State-sponsored hacking, man-in-the-browser and insider attacks are among the key threats facing organisations in 2011, according to research from Imperva.
The data security firm released its top security trend predictions today, warning that the likely proliferation of Stuxnet-like attacks means that companies must monitor traffic and set security controls across all organisational layers.
To reduce the threat from insider attacks, Imperva recommended tightening controls so that access to sensitive information is given only on a need-to-know basis, and to eliminate unnecessary privileges.
The sophistication of man-in-the-browser attacks is going to increase, meanwhile, forcing online service providers to invest in better protection such as strong device identification, client profiling, session flow tracking and site-to-client authentication.
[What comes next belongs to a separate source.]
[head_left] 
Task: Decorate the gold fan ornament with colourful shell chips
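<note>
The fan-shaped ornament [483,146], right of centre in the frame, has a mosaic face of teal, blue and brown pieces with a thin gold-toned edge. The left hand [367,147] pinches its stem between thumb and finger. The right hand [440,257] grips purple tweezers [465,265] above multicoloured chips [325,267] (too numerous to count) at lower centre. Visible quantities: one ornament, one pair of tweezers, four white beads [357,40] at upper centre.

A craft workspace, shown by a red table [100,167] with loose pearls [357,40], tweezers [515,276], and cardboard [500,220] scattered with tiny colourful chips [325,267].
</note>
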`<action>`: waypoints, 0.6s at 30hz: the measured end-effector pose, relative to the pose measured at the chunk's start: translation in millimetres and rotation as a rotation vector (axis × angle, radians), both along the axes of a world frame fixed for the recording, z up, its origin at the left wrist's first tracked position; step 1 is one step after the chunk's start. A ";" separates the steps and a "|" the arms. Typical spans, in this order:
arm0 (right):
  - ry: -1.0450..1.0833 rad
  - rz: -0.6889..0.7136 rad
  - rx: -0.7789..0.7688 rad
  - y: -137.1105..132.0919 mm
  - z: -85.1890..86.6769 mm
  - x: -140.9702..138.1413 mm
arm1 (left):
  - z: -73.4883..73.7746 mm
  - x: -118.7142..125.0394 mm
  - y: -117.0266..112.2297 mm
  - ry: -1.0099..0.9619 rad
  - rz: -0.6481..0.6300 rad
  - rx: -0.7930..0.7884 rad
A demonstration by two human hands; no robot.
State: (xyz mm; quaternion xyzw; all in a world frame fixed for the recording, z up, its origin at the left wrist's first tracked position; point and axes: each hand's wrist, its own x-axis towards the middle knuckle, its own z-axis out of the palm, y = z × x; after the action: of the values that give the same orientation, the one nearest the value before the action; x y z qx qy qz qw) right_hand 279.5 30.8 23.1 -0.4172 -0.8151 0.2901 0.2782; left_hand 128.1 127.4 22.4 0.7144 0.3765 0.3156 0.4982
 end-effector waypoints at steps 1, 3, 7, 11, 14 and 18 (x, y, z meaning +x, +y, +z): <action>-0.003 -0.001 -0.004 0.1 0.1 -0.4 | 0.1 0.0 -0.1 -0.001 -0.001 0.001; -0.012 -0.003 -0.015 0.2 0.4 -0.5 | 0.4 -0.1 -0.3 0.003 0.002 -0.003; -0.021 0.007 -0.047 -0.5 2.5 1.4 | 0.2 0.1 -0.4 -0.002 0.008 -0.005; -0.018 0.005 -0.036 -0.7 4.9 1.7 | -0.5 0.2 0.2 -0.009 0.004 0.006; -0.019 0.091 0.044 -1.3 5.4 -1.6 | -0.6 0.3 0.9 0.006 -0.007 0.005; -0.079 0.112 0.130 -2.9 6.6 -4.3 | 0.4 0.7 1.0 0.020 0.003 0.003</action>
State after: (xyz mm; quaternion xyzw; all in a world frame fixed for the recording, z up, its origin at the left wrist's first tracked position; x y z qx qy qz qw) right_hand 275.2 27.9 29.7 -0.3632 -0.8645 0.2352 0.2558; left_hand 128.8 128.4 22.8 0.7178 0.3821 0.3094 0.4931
Other trends noted by Imperva include the growing use of sophisticated smartphones in the enterprise, which could present challenges to IT departments as they struggle to include the devices in traditional data and application security practices.
"I anticipate that the threat landscape will evolve in many directions, making data security more challenging than ever," said Imperva chief technology officer.
"Additionally, hacker activity will consolidate into a relatively small number of stronger, more powerful and resourceful criminal organisations."
Finally, Imperva predicted that social networks will finally begin to take seriously threats such as cross-site scripting attacks by boosting application layer security, and rolling out stronger authentication and account control features.